= Task to complete =
Transcribe exactly the lines below that begin at the line with "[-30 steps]" and stop after the line with "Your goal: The", leaving out every picture.

%%

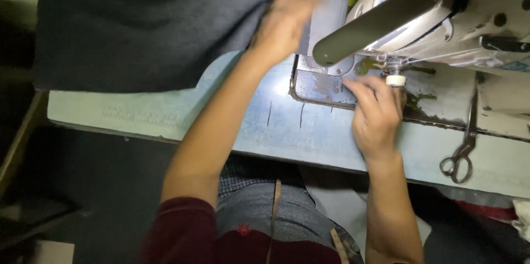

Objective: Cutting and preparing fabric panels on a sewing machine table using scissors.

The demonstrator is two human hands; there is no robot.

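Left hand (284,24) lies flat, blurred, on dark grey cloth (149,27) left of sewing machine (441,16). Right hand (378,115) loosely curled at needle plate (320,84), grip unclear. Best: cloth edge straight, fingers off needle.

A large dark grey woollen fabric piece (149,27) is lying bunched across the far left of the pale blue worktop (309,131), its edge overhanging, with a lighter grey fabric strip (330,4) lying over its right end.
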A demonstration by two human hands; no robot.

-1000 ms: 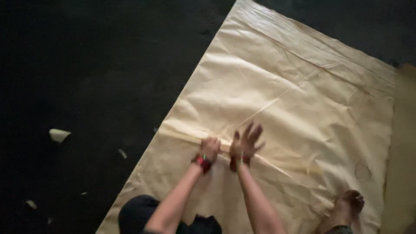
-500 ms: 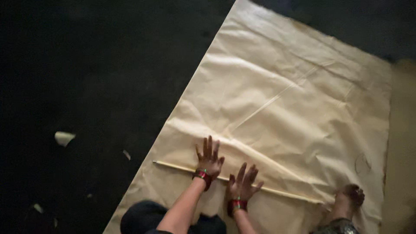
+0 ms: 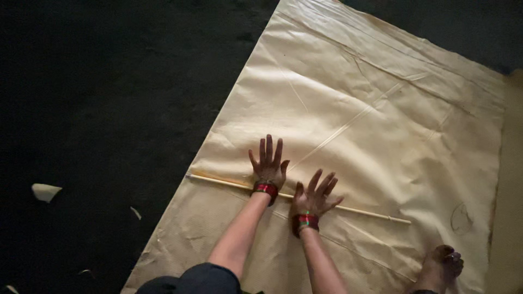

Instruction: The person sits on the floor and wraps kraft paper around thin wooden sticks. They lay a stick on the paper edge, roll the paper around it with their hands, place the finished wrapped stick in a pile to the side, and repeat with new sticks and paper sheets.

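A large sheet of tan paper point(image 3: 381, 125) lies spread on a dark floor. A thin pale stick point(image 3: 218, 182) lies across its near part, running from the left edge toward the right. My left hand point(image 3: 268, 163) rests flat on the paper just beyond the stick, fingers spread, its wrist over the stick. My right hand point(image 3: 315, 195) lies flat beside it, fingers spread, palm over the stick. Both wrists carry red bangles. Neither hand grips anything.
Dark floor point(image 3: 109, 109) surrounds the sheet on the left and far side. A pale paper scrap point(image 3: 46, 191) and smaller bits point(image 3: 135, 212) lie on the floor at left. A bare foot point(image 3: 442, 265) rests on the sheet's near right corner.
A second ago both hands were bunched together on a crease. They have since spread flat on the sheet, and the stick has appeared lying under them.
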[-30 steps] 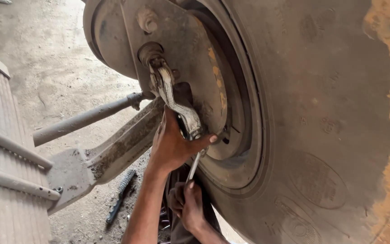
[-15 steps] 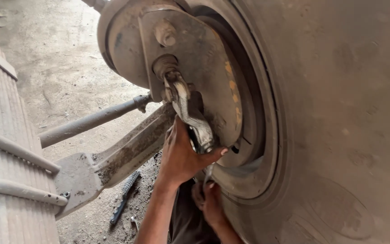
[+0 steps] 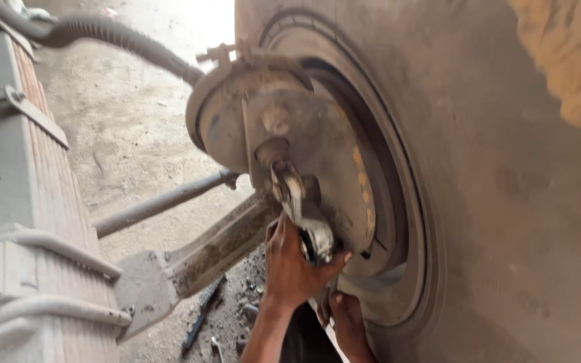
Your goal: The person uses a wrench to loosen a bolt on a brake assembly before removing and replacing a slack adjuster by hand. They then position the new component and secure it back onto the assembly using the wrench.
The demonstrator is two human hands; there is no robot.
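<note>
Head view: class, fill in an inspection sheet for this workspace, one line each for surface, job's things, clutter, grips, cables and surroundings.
Surface: dusty concrete floor, oily and dark under the hub.
Job's things: metal lever hanging from the hub inside a big tyre; both dusty.
Clutter: a dark tool and small bits on the floor beneath the axle beam.
Grips: left hand wrapped around the lever's lower end; right hand lower, against the rim, its hold hidden.
Cables: thick hose running to the top of the hub.
Surroundings: leaf spring at left, steel rod crossing behind.
</note>
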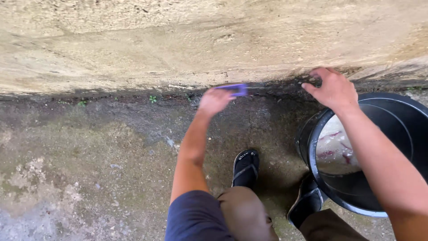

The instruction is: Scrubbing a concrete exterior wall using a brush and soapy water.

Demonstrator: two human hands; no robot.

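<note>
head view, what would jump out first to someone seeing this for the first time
The purple plastic brush stands out, held in the left hand at the dark foot of the rough beige concrete wall. At the right edge sits a round black plastic bucket with pale, red-marked contents, and the right hand rests open against the wall above it. Below, two black flip-flop sandals stand on the damp, mossy concrete ground.

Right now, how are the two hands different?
The left hand is shut on a purple brush and looks blurred; the right hand holds nothing and looks sharp. The left hand is low where the wall meets the wet ground; the right hand rests spread-fingered on the wall beside the black bucket. Both are bare and reach toward the wall.
</note>
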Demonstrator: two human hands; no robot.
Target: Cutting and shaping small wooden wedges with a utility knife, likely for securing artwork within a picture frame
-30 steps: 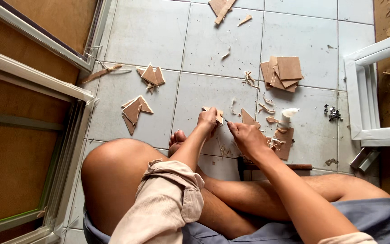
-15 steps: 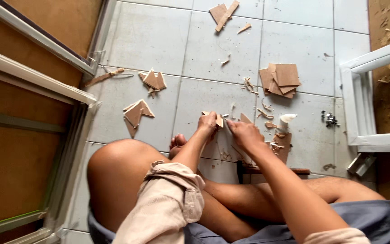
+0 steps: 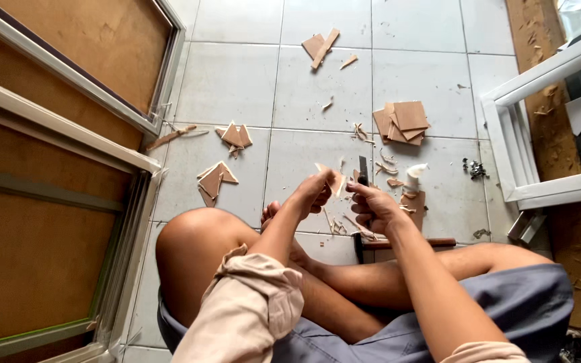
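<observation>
- Centrally, a small thin wood piece [image 3: 334, 180] is pinched in the left hand [image 3: 312, 195], held up above the tiled floor [image 3: 237, 81]
- Just beside it, the right hand [image 3: 373, 207] is closed around a dark blade tool [image 3: 363, 171], its tip pointing upward next to the wood piece
- Below the hands, a hammer [image 3: 405, 243] is seen lying on the floor by the crossed legs
- A stack of square wood pieces [image 3: 403, 121] is set well beyond the hands
- 2 clusters of triangular offcuts [image 3: 218, 180] are scattered to the left, near the framed wooden panels [image 3: 55, 202]
- A white frame [image 3: 526, 154] is laid at the right
</observation>
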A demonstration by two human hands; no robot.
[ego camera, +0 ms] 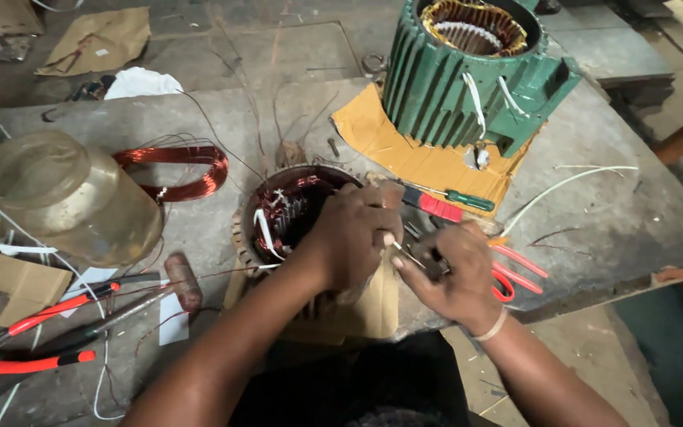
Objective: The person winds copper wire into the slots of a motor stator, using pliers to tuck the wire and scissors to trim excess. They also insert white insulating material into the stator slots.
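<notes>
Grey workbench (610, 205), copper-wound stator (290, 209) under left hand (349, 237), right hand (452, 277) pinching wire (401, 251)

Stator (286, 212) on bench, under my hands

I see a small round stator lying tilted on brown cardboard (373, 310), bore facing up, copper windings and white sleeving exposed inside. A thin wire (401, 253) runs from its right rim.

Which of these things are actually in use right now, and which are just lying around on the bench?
In use:
left hand
right hand
small stator
thin white sleeve

Lying about:
green motor housing
copper coil
plastic jar
screwdriver
hammer
red-handled pliers
</notes>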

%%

= Written answer =
[-30 steps] 
[-15 steps] 
[+0 steps] 
Your goal: The person uses a wrench to loosen a bolt on a brake assembly before removing and replacing a slack adjuster by hand. They then position the new component and secure it back onto the assembly using the wrench.

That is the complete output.